Reflexiones de un tenor
Alonso Torres

Ha sido un grito de desesperación teñido de humor (ha extendido los brazos, las palmas de las manos levantadas, los ojos muy abiertos y una fuerte voz ha llenado de repente el salón). Ambos entienden que deben reír o por lo menos, sonreír. Así lo hacen, ella más que él porque el hombre solo bosqueja una de esas sonrisas que en una película de espías quedaría como de tipo duro. Pero no lo es, ha venido llorando durante todo el trayecto, desde la capital, conduciendo y llorando, conduciendo y sorbiéndose los mocos, conduciendo y secándose las lágrimas, y al acercarse al pueblo de los abuelos maternos ha pensado en voz alta, “ahí, donde más duele”, y tras tomar el camino viejo y dejar la ermita a la derecha, llegando a la abandonada y muy deteriorada casa solariega de los Mantellez, herederos que son de cierto conquistador español (de El Paltrinam y que vuelto enriquecido a la península sentó sus orgullosas posaderas en estos lares), ha parado, se ha bajado del coche y se ha encendido un cigarrillo. Y ha llorado sin pausa, sin miedo, y sin consuelo.

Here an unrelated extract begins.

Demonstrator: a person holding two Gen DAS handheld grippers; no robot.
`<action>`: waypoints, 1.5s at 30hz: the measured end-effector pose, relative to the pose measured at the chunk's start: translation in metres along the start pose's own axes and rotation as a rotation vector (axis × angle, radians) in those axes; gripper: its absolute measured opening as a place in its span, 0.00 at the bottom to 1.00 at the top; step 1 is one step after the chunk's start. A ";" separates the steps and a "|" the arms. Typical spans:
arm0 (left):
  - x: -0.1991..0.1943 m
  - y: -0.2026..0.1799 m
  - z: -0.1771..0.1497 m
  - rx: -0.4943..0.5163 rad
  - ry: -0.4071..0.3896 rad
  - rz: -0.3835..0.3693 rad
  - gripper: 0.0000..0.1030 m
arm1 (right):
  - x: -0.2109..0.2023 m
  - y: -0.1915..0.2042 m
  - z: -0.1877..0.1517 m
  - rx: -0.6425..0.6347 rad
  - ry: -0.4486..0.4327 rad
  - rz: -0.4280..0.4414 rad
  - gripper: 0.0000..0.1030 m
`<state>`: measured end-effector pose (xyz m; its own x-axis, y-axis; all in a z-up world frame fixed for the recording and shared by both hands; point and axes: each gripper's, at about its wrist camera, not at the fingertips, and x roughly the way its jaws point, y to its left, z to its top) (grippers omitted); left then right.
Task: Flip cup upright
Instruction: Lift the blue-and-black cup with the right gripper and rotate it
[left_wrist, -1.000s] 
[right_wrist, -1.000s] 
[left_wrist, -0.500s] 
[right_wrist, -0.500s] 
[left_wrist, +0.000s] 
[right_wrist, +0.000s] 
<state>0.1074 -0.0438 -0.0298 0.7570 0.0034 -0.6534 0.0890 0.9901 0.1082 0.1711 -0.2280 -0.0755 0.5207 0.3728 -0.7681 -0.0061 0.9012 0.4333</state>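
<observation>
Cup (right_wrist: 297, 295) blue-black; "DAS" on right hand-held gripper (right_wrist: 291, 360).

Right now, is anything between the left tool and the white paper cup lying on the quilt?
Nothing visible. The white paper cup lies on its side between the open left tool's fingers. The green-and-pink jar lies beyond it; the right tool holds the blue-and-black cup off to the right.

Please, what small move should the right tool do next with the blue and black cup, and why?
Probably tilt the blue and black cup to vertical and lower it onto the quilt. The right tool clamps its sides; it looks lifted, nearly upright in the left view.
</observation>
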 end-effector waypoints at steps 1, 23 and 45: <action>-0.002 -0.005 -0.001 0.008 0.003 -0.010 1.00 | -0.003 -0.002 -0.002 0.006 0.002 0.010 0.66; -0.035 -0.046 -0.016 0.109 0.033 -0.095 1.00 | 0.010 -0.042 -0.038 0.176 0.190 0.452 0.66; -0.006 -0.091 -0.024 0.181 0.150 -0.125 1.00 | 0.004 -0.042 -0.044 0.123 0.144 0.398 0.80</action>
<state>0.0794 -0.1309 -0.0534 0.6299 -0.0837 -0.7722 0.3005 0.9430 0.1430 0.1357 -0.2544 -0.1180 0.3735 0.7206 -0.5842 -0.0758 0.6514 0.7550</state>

Ella está en el dintel del balcón de la derecha (en el salón hay tres, el de la izquierda está acristalado, y en él, sobre la mesa de mimbre, hay restos de un juego de té), no hay cortinas, pero sí una persiana de madera subida justo por encima de su cabeza. La mira desde atrás, apoyado en el borde de la mesa central (se abría solo en ocasiones especiales, ya saben: bautizos, comuniones, bodas, negocios y fallecimientos), bajo sus pies una grandísima alfombra gastada, deshilachada y con agujeros producidos por las ratas y por cualquier otro animal que pulule por allí (han visto cuando entraban, lo más juntos que han estado el uno del otro, un gato color marrón que ha huido hacia la cocina, o mejor dicho, hacia las cocinas de la parte de atrás de la planta baja). Ella se gira, al cabo de un instante, que les parece una eternidad (se han mirado a los ojos y apenas han aguantado un, dos, tres segundos), y el silencio se rompe.

Cada uno por su lado, ven aquello que van a vender a la inmobiliaria, a la constructora, toda la finca para construir un campo de golf (18 hoyos) con lujosos chalets. A las doce de la mañana el sol aprieta, pero bajo los álamos del estanque, donde ahora se encuentran, al borde del agua, entre la hierba, se está muy a gusto. Decide, sí, preguntar, aunque el miedo y la vergüenza sean atroces, preguntará, ha contado hasta cien y cree, y sabe, y siente, que no habrá otra oportunidad, y el sitio es… es hacia donde ella miraba desde el balcón.